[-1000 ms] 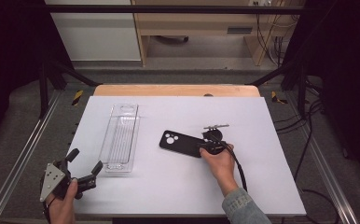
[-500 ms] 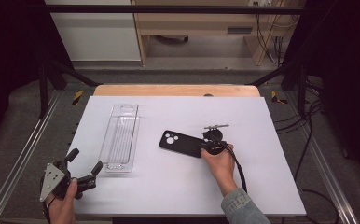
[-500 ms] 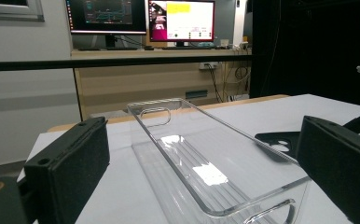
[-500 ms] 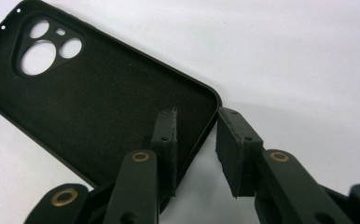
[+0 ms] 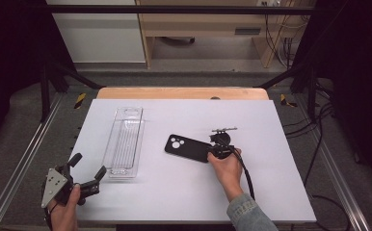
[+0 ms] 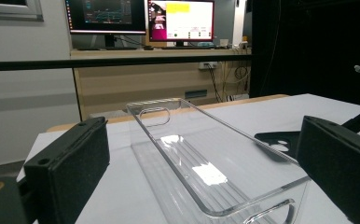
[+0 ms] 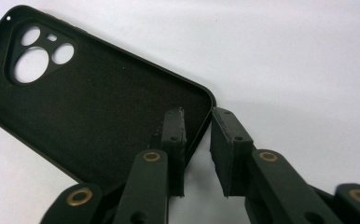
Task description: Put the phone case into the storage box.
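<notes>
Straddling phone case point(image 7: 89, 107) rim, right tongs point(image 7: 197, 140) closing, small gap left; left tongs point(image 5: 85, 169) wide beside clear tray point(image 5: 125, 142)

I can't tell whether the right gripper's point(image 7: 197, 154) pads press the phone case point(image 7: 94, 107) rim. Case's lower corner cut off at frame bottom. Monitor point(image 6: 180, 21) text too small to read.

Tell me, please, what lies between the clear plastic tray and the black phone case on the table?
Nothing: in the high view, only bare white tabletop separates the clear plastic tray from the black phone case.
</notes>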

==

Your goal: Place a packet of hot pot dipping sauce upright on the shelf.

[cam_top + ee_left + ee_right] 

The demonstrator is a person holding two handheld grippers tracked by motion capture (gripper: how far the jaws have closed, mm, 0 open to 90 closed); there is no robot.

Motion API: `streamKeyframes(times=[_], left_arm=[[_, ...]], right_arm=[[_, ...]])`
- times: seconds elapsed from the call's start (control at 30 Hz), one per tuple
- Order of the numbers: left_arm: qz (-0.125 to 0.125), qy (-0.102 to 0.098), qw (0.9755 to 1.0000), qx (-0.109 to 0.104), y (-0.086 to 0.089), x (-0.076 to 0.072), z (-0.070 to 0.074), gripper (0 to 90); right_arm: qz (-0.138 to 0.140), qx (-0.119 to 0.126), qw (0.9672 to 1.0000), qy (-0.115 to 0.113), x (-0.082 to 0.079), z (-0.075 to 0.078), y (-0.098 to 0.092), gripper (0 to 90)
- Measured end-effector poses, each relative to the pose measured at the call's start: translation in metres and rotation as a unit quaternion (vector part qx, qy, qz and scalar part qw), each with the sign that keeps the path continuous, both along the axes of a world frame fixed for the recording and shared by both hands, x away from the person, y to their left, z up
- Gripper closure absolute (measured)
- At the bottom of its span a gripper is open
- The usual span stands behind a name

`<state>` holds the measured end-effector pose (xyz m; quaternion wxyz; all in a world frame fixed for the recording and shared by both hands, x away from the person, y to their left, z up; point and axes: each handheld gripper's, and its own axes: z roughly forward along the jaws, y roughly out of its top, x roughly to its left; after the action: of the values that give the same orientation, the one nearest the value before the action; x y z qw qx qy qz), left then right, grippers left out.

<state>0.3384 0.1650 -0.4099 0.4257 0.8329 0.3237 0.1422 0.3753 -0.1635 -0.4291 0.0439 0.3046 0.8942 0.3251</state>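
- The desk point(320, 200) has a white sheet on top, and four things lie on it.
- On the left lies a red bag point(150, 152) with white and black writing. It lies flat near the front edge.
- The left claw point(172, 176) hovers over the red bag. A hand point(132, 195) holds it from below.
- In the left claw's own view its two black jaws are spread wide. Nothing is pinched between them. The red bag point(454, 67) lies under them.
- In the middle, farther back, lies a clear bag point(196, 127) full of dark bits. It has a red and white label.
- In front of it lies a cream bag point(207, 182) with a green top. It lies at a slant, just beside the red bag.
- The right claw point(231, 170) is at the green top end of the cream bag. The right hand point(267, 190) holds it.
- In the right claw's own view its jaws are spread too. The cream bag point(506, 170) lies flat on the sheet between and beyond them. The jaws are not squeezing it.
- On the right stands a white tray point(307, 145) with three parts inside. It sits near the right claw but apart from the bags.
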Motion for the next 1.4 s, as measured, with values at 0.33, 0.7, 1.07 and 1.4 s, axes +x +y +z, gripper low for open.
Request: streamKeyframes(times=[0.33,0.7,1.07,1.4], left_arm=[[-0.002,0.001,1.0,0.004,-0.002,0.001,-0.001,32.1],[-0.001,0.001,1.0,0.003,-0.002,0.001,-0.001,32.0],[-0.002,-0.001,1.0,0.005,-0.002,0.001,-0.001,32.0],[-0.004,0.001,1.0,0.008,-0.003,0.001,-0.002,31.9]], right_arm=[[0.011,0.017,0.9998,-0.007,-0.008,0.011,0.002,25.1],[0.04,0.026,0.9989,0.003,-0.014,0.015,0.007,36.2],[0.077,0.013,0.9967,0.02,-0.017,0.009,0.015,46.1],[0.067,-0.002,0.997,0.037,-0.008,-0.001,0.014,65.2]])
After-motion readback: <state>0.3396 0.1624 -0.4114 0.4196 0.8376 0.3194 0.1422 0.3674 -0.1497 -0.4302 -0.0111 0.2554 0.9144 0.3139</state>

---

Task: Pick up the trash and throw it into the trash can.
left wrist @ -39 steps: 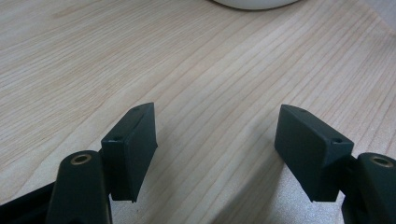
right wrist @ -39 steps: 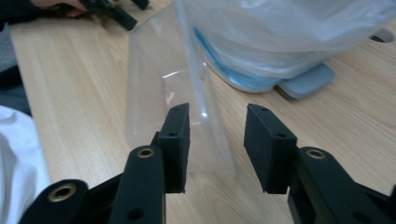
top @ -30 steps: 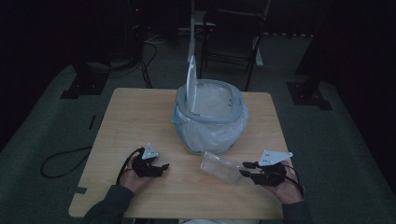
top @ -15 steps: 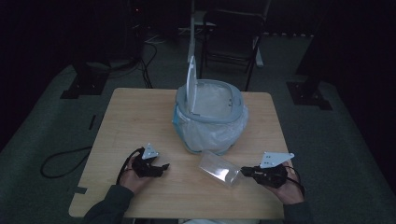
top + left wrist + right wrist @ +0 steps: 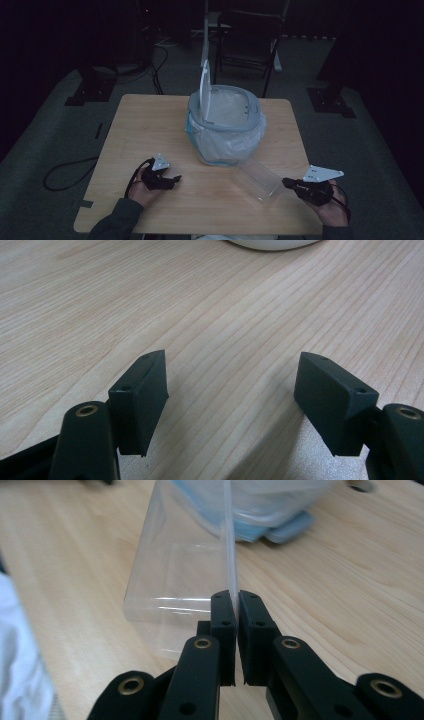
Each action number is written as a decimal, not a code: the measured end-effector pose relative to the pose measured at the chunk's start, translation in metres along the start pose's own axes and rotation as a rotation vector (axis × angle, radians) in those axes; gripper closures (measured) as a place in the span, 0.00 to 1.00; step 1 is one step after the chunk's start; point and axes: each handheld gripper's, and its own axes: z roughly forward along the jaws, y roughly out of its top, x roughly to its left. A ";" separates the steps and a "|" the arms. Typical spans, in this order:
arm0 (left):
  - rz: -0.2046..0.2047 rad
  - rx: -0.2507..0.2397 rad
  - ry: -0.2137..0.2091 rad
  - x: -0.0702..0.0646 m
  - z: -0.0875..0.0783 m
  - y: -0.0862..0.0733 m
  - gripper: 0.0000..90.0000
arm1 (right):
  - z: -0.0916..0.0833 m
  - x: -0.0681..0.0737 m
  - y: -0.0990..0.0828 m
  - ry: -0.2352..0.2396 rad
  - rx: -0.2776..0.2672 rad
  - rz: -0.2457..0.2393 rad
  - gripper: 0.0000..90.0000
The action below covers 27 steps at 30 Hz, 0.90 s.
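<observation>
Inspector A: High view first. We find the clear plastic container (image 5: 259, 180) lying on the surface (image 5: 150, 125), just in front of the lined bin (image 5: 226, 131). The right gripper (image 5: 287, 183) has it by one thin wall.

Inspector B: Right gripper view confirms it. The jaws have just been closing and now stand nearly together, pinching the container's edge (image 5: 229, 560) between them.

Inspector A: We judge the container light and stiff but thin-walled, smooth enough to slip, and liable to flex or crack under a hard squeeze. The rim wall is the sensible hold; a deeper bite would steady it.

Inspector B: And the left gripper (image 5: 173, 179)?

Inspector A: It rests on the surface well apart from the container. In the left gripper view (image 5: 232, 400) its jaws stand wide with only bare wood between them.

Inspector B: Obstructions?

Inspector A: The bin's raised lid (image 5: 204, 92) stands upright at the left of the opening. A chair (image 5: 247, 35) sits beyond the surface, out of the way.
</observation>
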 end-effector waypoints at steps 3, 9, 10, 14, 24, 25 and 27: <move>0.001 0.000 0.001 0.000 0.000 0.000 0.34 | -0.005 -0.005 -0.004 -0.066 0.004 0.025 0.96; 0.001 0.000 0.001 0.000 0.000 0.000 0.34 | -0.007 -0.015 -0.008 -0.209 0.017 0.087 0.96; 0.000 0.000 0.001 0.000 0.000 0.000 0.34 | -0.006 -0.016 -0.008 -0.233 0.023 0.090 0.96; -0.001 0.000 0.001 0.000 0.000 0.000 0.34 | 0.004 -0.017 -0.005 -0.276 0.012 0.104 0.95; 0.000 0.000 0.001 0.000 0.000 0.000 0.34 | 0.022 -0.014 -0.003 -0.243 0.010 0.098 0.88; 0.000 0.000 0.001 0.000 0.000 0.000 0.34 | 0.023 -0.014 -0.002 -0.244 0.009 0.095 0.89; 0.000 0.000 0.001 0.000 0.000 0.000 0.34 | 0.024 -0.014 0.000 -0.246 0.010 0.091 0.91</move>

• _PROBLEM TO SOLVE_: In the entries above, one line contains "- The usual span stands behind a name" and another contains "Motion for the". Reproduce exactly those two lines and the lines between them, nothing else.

• _PROBLEM SOLUTION_:
- The usual span stands behind a name

`<state>` holds the measured end-effector pose (xyz m; quaternion wxyz; all in a world frame fixed for the recording and shared by both hands, x away from the person, y to their left, z up; point and axes: each handheld gripper's, and its own axes: z roughly forward along the jaws, y roughly out of its top, x roughly to its left; after the action: of the values that give the same orientation, the one nearest the value before the action; x y z qw qx qy qz), left then right, grippers left out.

<state>0.3384 0.1650 -0.4099 0.4257 0.8329 0.3237 0.1422 0.3753 -0.1635 -0.4291 0.0439 0.3046 0.8942 0.3251</state>
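- The desk point(320, 200) has a white sheet on top, and four things lie on it.
- On the left lies a red bag point(150, 152) with white and black writing. It lies flat near the front edge.
- The left claw point(172, 176) hovers over the red bag. A hand point(132, 195) holds it from below.
- In the left claw's own view its two black jaws are spread wide. Nothing is pinched between them. The red bag point(454, 67) lies under them.
- In the middle, farther back, lies a clear bag point(196, 127) full of dark bits. It has a red and white label.
- In front of it lies a cream bag point(207, 182) with a green top. It lies at a slant, just beside the red bag.
- The right claw point(231, 170) is at the green top end of the cream bag. The right hand point(267, 190) holds it.
- In the right claw's own view its jaws are spread too. The cream bag point(506, 170) lies flat on the sheet between and beyond them. The jaws are not squeezing it.
- On the right stands a white tray point(307, 145) with three parts inside. It sits near the right claw but apart from the bags.
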Motion for the next 1.4 s, as measured, with values at 0.33, 0.7, 1.07 and 1.4 s, axes +x +y +z, gripper low for open.

This exercise is now finished.